IMPLEMENTASI CONVOLUTIONAL NEURAL NETWORK MENGGUNAKAN RESNET 50 UNTUK MENGKLASIFIKASI TINGKAT KEMANTANGAN BUAH PEPAYA
DOI:
https://doi.org/10.31539/tr9sbe10Abstract
Papaya is a very popular tropical fruit variety because it is rich in nutrients. However, the method of assessing the ripeness of papaya fruit is still often done manually, which can cause errors in the separation and distribution process. Thus, this study aims to develop an automatic system to classify the ripeness level of papaya fruit using the Convolutional Neural Network (CNN) method based on the ResNet50 architecture. The dataset used consists of papaya fruit images divided into four stages of ripeness, namely unripe, half-ripe, and unfit.

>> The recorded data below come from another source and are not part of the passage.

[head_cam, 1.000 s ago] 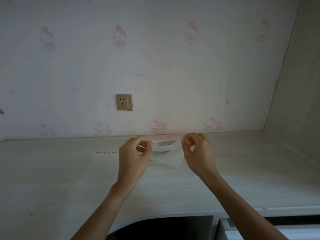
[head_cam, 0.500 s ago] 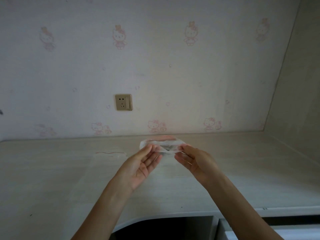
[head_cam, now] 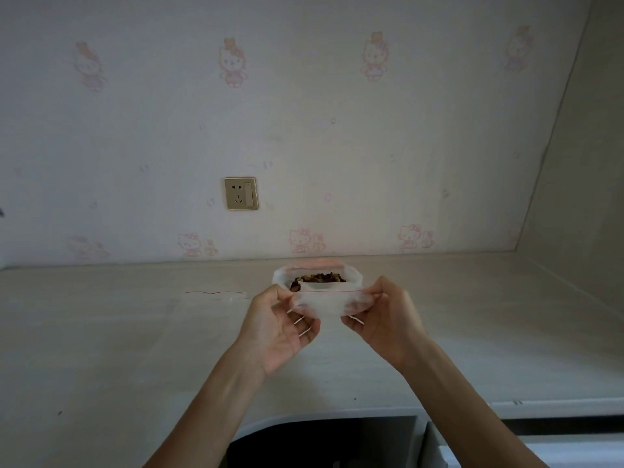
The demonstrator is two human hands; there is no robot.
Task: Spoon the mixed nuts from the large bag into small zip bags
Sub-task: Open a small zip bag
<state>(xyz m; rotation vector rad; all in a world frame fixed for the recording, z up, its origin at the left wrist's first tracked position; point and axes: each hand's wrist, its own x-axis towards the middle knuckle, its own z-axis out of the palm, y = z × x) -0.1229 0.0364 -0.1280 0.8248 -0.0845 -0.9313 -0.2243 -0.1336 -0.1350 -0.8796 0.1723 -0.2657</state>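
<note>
Now pinching small bag by both ends, left hand and right hand; mouth open over nuts. Next: spooning.

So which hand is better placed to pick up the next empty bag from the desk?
Probably the left hand. The flat empty bag lies on the desk just to its left, while the right hand pinches the far side of the filled bag.
</note>
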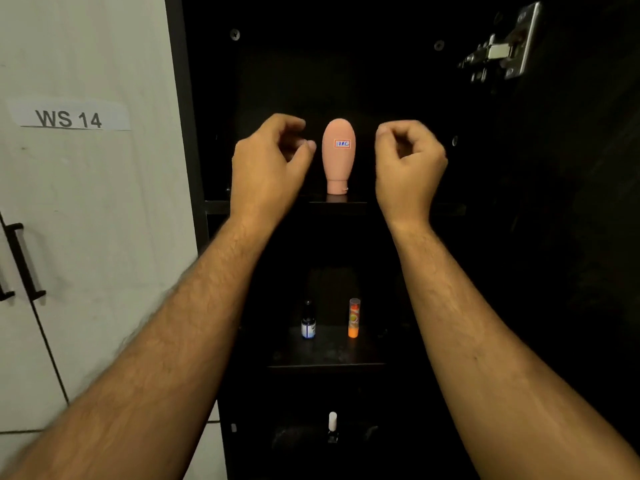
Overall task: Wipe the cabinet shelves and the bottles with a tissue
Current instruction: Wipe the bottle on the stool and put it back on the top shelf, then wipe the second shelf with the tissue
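A peach squeeze bottle (338,157) with a small label stands cap-down on the upper shelf (398,206) of a black cabinet. My left hand (268,168) hovers just left of it, fingers loosely curled, holding nothing. My right hand (408,168) hovers just right of it, fingers also curled and empty. Neither hand touches the bottle. On the middle shelf (325,362) stand a small dark dropper bottle (308,322) and an orange tube (354,317). A small bottle with a white cap (332,427) stands on the lowest shelf. No tissue is in view.
The cabinet interior is dark. A metal hinge (502,46) sits at the upper right on the open door's side. To the left is a white cabinet door (86,202) labelled "WS 14" with black handles (24,261).
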`<control>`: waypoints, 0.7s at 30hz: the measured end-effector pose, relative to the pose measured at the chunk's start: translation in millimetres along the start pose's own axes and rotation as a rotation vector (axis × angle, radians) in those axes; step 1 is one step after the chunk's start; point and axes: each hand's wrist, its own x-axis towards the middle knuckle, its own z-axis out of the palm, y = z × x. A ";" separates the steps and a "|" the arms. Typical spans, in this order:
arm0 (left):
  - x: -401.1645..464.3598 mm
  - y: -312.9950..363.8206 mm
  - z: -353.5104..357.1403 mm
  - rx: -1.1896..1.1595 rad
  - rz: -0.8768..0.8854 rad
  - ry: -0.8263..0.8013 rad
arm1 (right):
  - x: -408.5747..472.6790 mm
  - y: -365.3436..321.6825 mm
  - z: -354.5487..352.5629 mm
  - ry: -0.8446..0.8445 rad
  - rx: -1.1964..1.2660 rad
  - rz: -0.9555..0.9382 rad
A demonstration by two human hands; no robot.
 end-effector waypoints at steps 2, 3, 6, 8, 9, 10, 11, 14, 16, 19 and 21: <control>-20.9 1.6 -9.4 -0.128 -0.004 -0.023 | -10.7 -9.3 -15.5 0.072 0.101 -0.042; -33.5 0.3 -11.7 -0.179 -0.019 -0.041 | -19.6 -13.7 -24.9 0.088 0.115 -0.053; -75.7 -10.6 -9.0 -0.301 -0.131 -0.121 | -57.1 -10.4 -49.6 0.043 0.117 0.034; -105.4 -28.2 -2.8 -0.325 -0.251 -0.197 | -87.1 6.0 -60.2 -0.044 0.143 0.208; -119.3 -39.4 1.6 -0.315 -0.312 -0.241 | -101.9 16.9 -63.7 -0.109 0.128 0.293; -132.9 -52.7 7.1 -0.293 -0.368 -0.279 | -116.5 29.8 -66.7 -0.187 0.085 0.362; -145.2 -66.3 13.0 -0.258 -0.415 -0.308 | -130.3 43.7 -69.0 -0.272 0.029 0.421; -167.3 -99.3 30.3 -0.103 -0.525 -0.359 | -158.5 77.1 -69.8 -0.483 -0.154 0.585; -171.4 -111.1 40.3 -0.053 -0.566 -0.369 | -167.8 91.0 -66.9 -0.539 -0.260 0.677; -169.0 -118.0 53.2 0.027 -0.595 -0.388 | -175.7 101.2 -60.5 -0.597 -0.405 0.726; -167.0 -119.0 60.9 0.080 -0.608 -0.400 | -180.3 103.2 -55.9 -0.654 -0.485 0.708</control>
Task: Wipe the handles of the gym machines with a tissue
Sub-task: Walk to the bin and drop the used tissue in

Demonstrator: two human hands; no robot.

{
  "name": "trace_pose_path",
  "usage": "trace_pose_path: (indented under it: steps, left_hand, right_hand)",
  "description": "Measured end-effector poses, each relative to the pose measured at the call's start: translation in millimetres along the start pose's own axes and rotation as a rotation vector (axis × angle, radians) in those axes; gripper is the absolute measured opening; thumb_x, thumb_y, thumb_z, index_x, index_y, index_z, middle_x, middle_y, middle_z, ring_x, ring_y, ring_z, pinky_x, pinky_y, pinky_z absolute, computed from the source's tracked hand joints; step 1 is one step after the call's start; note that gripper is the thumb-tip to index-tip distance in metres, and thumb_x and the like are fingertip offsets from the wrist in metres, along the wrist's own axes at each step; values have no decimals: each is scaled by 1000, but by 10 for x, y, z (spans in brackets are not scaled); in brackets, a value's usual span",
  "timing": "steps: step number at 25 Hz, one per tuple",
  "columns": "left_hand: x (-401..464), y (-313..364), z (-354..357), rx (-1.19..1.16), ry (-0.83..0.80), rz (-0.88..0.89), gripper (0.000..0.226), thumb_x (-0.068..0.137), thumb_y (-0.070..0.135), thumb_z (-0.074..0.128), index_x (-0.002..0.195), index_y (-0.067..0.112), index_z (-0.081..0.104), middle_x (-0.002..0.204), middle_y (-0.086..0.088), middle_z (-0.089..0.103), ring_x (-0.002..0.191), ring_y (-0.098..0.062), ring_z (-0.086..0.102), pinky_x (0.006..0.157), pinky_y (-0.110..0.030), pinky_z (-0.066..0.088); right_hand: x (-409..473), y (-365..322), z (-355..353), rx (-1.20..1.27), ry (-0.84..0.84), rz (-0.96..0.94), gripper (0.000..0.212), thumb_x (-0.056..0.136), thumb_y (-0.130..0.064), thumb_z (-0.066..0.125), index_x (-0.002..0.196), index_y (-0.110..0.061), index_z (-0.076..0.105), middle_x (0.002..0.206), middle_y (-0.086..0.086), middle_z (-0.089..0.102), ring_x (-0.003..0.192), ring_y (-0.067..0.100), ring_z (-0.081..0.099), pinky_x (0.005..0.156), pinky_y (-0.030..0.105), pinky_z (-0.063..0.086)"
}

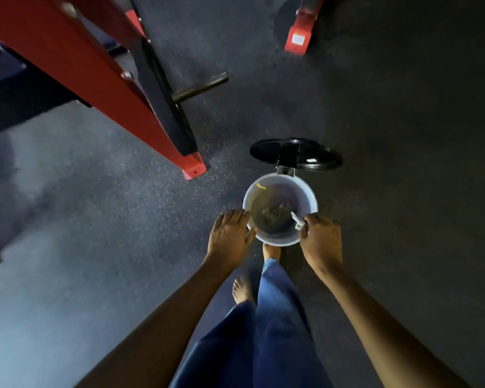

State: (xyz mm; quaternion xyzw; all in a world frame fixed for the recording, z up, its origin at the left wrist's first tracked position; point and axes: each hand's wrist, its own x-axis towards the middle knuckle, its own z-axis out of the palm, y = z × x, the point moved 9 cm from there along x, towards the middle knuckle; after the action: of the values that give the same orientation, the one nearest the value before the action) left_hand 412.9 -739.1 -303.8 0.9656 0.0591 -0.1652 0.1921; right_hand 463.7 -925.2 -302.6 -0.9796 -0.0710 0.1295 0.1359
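Observation:
A small pedal bin (305, 194) with a white inner bucket stands on the dark gym floor, its black lid (294, 152) tipped open behind it. Crumpled grey waste lies at the bottom. My right hand (321, 239) pinches a small white tissue (298, 221) over the bin's right rim. My left hand (230, 233) hovers at the bin's left rim, fingers relaxed and holding nothing. One bare foot (271, 252) sits at the bin's front, on or near the pedal.
A red and black gym machine frame (101, 79) slants across the upper left, with a dark metal peg (205, 86) sticking out of it. Another red machine foot (298, 37) stands at the top right. Speckled rubber floor surrounds the bin.

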Motion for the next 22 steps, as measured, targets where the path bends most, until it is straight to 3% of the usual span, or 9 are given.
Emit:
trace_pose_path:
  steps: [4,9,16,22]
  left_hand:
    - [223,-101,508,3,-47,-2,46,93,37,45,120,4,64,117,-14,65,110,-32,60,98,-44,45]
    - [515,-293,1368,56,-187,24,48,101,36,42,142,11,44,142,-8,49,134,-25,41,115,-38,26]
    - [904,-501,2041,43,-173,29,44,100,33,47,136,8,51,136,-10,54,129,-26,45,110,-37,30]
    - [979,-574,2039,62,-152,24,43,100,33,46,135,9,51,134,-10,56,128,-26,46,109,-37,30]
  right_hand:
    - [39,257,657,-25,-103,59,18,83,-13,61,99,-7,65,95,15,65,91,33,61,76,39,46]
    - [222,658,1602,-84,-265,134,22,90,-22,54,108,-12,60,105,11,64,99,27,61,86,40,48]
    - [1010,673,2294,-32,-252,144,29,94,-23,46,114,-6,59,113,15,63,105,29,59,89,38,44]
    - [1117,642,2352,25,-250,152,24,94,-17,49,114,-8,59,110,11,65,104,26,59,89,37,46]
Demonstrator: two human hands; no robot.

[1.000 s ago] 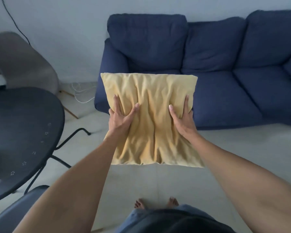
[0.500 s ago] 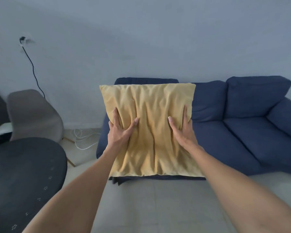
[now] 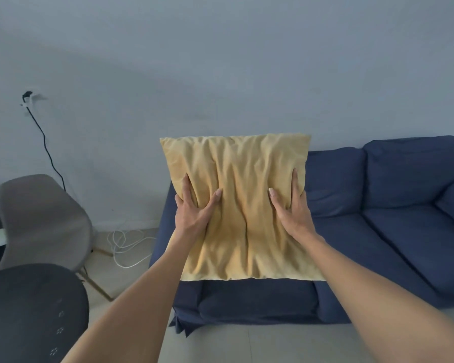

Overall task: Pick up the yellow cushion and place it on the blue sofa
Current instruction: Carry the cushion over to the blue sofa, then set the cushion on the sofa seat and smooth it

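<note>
Gripping rumpled square yellow cushion (image 3: pixel 243 205), both hands

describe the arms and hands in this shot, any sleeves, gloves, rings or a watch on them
Both arms are bare along all of their visible length, with no sleeve in view. The left hand and the right hand wear no gloves, and no rings, watch, bracelet or markings show on the visible fingers and wrists. The fingernails on both thumbs look short and unpainted.
</note>
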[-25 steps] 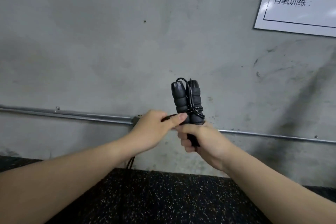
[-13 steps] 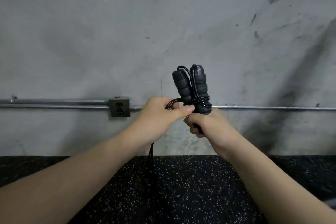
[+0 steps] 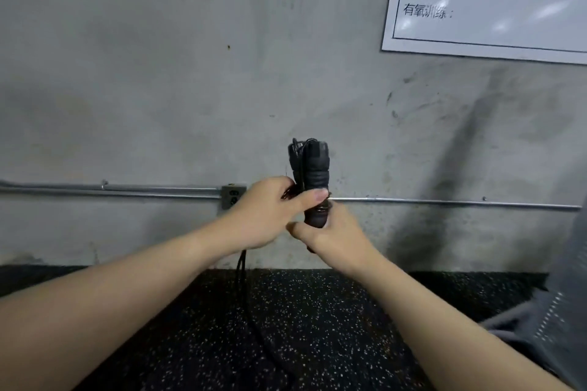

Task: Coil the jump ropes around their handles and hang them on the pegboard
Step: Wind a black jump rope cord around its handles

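Two black handles [image 3: 313,181] stand upright and side by side at the centre of our view, and we hold their lower ends in our right hand [image 3: 330,232], fingers curled around them. A few turns of black rope [image 3: 243,282] already circle the pair near the middle, just above that grip. At nine o'clock from the handles our left hand [image 3: 270,216] pinches the rope, thumb pressed along it and against the handles; from under this hand the free length drops toward six o'clock and trails over the speckled floor [image 3: 317,327].

We judge that we are mid-coil: much rope is still loose. The next move calls for carrying the strand around the back of the handles while keeping it taut, so the earlier turns do not slacken, and for the right hand to hold the pair steady.

Behind, at nine o'clock, a socket box [image 3: 233,195] sits on a conduit [image 3: 111,190] running along the wall. At one o'clock hangs a white notice [image 3: 489,9]. No pegboard shows in our view.
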Action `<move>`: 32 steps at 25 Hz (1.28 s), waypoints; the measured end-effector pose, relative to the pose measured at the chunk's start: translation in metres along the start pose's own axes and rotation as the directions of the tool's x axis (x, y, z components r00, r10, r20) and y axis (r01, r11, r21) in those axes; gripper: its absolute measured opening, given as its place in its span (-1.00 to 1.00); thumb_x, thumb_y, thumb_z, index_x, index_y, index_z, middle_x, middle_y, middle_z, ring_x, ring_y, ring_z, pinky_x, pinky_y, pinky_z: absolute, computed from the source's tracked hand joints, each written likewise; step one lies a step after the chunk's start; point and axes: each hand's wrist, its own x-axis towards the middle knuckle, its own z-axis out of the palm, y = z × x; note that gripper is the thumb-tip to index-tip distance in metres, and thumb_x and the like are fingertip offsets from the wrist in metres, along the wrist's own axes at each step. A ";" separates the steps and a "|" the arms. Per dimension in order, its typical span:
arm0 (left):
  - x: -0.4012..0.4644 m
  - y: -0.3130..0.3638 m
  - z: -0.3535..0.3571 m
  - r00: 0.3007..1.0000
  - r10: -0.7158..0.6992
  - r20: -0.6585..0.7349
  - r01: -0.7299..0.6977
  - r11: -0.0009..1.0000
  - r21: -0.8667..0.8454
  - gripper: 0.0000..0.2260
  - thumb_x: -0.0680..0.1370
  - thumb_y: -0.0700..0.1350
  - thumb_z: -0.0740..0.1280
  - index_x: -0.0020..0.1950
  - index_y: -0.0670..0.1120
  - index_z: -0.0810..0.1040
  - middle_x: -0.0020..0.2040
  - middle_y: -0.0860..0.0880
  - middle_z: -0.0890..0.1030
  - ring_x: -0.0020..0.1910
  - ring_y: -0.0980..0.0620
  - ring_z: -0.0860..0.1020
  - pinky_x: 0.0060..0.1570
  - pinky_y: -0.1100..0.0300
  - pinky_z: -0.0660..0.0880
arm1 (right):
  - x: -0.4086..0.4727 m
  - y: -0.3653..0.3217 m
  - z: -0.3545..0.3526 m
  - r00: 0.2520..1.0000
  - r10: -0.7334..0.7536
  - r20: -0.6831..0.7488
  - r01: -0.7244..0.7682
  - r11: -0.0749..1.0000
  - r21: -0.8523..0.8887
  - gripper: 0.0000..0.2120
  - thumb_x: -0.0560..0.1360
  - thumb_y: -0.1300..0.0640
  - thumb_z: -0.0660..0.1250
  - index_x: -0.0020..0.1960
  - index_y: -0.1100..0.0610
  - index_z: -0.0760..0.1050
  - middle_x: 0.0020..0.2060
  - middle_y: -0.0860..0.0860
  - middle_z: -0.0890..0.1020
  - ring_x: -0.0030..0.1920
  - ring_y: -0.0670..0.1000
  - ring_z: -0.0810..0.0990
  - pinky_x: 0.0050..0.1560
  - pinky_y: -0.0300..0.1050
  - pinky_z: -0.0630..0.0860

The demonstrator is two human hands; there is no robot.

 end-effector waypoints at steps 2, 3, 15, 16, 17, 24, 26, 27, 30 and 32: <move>-0.021 0.008 -0.019 0.981 0.078 0.176 -0.051 0.987 -0.151 -0.62 0.55 0.26 0.31 -0.01 -0.06 0.58 -0.53 0.17 0.45 -0.52 0.23 0.39 -0.43 0.29 0.33 | -0.028 -0.021 -0.021 0.936 -0.006 0.353 -0.138 0.915 0.380 -0.79 0.47 0.07 0.46 0.03 0.13 0.53 -0.22 0.08 0.61 -0.14 0.06 0.62 -0.14 -0.08 0.52; -0.030 0.009 -0.023 0.972 0.096 0.215 -0.044 0.971 -0.233 -0.58 0.55 0.28 0.34 0.06 -0.07 0.59 -0.55 0.16 0.45 -0.55 0.22 0.38 -0.46 0.28 0.33 | -0.038 -0.030 -0.027 0.897 -0.020 0.442 -0.233 0.829 0.509 -0.80 0.47 0.11 0.44 0.06 0.13 0.54 -0.19 0.14 0.64 -0.12 0.12 0.64 -0.12 -0.09 0.55; -0.078 0.047 -0.024 0.964 0.027 -0.265 -0.065 0.989 -0.136 -0.70 0.58 0.16 0.37 -0.09 -0.08 0.57 -0.22 -0.02 0.65 -0.27 0.09 0.52 -0.23 0.15 0.40 | -0.066 -0.083 -0.022 1.000 -0.003 0.014 -0.003 0.911 0.413 -0.92 0.47 0.36 0.46 -0.15 0.24 0.59 -0.35 0.15 0.56 -0.44 0.07 0.55 -0.37 -0.10 0.56; -0.079 0.048 -0.024 0.962 0.025 -0.270 -0.068 0.986 -0.152 -0.74 0.59 0.13 0.37 -0.06 -0.07 0.57 -0.19 0.02 0.67 -0.23 0.09 0.56 -0.18 0.15 0.45 | -0.067 -0.086 -0.023 1.000 -0.007 -0.017 0.013 0.923 0.386 -0.91 0.46 0.37 0.45 -0.17 0.24 0.58 -0.37 0.15 0.54 -0.45 0.07 0.53 -0.39 -0.10 0.52; -0.081 0.048 -0.023 0.962 0.029 -0.273 -0.078 0.982 -0.170 -0.77 0.60 0.10 0.37 -0.04 -0.06 0.57 -0.15 0.03 0.69 -0.18 0.07 0.61 -0.11 0.13 0.50 | -0.069 -0.090 -0.024 0.999 -0.006 -0.049 0.023 0.933 0.358 -0.91 0.45 0.37 0.44 -0.18 0.24 0.58 -0.39 0.13 0.53 -0.46 0.07 0.52 -0.39 -0.09 0.50; -0.109 0.075 -0.016 0.957 -0.001 -0.289 -0.130 0.891 -0.436 -0.86 0.55 0.01 0.48 0.04 0.02 0.60 -0.07 0.13 0.74 -0.05 0.20 0.69 0.01 0.16 0.60 | -0.116 -0.116 -0.012 0.962 -0.103 -0.253 0.143 0.979 0.144 -0.91 0.41 0.26 0.48 -0.10 0.21 0.62 -0.40 0.08 0.63 -0.44 0.01 0.56 -0.38 -0.02 0.55; -0.117 0.078 -0.022 0.978 0.011 -0.207 -0.116 0.859 -0.499 -0.87 0.59 -0.02 0.44 0.08 -0.03 0.62 -0.06 0.08 0.75 -0.04 0.13 0.71 0.07 0.06 0.62 | -0.127 -0.124 -0.022 0.979 -0.072 -0.192 0.097 0.987 0.125 -0.90 0.44 0.27 0.49 -0.07 0.26 0.61 -0.39 0.09 0.62 -0.41 0.03 0.58 -0.35 -0.03 0.57; -0.122 0.077 -0.025 0.988 0.040 -0.148 -0.113 0.841 -0.530 -0.85 0.61 -0.04 0.41 0.13 -0.07 0.62 -0.10 0.07 0.75 -0.09 0.16 0.71 0.02 0.14 0.61 | -0.132 -0.125 -0.030 0.997 -0.029 -0.074 0.041 0.985 0.169 -0.88 0.47 0.27 0.49 -0.06 0.30 0.59 -0.35 0.12 0.62 -0.38 0.06 0.59 -0.32 -0.03 0.57; -0.140 0.075 -0.023 0.994 0.106 0.024 -0.075 0.826 -0.559 -0.82 0.66 -0.13 0.31 0.20 -0.19 0.56 -0.43 0.20 0.61 -0.47 0.31 0.52 -0.39 0.48 0.39 | -0.146 -0.111 -0.047 0.887 0.045 0.459 -0.287 0.834 0.472 -0.81 0.49 0.15 0.50 -0.03 0.26 0.58 -0.28 0.19 0.58 -0.34 0.07 0.52 -0.29 -0.08 0.53; -0.144 0.071 -0.017 0.991 0.070 0.117 0.009 0.821 -0.570 -0.81 0.64 -0.08 0.34 0.20 -0.13 0.55 -0.46 0.22 0.55 -0.54 0.27 0.42 -0.50 0.43 0.30 | -0.151 -0.090 -0.038 0.844 0.000 0.537 -0.379 0.708 0.596 -0.81 0.40 0.11 0.56 -0.12 0.16 0.59 -0.36 0.09 0.44 -0.41 0.00 0.36 -0.36 -0.14 0.37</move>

The images then undergo a preprocessing process that includes resizing the image to 224 × 224 pixels, adjusting pixel values, and data augmentation through techniques such as rotation, zoom, and horizontal flipping to increase the variety of training data. The model is trained using a transfer learning approach by utilizing existing weights from the imagenet dataset. Model performance evaluation is carried out through the use of a confusion matrix and a classification matrix that includes accuracy, precision, recall, and F1 score. The results of the training process show that the model achieved a training accuracy of 91.72% and a validation accuracy of 83.56%, with a validation loss value of 0.4958. These findings indicate that the model can classify papaya fruit images with relatively good and consistent performance. This research is expected to support the automation process in identifying the ripeness level of papaya fruit in the agricultural and food industry sectors.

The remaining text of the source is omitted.